Please i'm a novice learning this stuff, i have come along quite well since last week or two. Thank you for all your help. The other answers provided before for irregular shapes have me confused, since i don't know how to triangulate.
Additionally i also want to calculate surface area above a certain height. So i'll cut all the values below a certain height and then possibly calculate surface area above a cut-off height.
Edit:
Thanks to inputs by the community and basically whole programme written by Richard. Here's the code.
function sa(Z, cutoff)
%Credit: Richard Brown, MATLAB central forum (http://www.mathworks.com/matlabcentral/answers/)
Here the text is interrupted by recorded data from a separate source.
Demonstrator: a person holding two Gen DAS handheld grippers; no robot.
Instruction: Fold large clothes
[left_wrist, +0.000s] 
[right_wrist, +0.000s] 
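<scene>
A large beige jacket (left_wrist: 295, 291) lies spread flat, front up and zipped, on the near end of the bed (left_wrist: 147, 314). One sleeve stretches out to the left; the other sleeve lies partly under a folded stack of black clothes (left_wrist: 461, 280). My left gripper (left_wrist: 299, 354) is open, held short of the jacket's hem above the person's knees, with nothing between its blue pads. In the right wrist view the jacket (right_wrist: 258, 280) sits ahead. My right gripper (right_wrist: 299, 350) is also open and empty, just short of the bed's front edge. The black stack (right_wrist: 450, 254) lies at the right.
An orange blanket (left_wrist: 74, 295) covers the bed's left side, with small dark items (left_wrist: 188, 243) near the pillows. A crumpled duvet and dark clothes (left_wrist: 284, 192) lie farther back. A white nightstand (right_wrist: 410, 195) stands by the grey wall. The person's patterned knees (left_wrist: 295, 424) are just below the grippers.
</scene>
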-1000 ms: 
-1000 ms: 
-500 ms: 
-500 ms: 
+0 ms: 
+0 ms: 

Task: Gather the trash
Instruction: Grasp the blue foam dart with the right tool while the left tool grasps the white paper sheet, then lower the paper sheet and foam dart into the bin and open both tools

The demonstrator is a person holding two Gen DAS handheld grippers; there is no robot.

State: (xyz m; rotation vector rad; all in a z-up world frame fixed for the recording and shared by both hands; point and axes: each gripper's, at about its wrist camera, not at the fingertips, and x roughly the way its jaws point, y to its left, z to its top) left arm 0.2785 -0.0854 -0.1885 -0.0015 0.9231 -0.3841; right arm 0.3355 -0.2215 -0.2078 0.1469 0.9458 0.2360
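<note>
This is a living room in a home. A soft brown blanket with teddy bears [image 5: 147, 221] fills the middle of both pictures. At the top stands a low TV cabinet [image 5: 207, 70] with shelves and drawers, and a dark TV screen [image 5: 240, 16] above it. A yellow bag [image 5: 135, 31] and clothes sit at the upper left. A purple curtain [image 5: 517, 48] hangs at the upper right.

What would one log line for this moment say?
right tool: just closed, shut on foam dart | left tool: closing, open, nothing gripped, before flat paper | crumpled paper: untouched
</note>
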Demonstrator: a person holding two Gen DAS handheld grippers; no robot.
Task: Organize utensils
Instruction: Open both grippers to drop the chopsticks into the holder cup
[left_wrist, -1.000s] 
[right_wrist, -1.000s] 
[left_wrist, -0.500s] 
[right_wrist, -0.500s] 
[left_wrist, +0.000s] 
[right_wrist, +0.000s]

dx=0.092; % x-axis calibration
dy=0.095; % y-axis calibration
[m, n] = size(Z);
areas = 0.5*sqrt((dx*dy)^2 + (dx*(Z(1:m-1,2:n) - Z(1:m-1,1:n-1))).^2 + ...
(dy*(Z(2:m,1:n-1) - Z(1:m-1,1:n-1))).^2) + ...
0.5*sqrt((dx*dy)^2 + (dx*(Z(1:m-1,2:n) - Z(2:m,2:n))).^2 + ...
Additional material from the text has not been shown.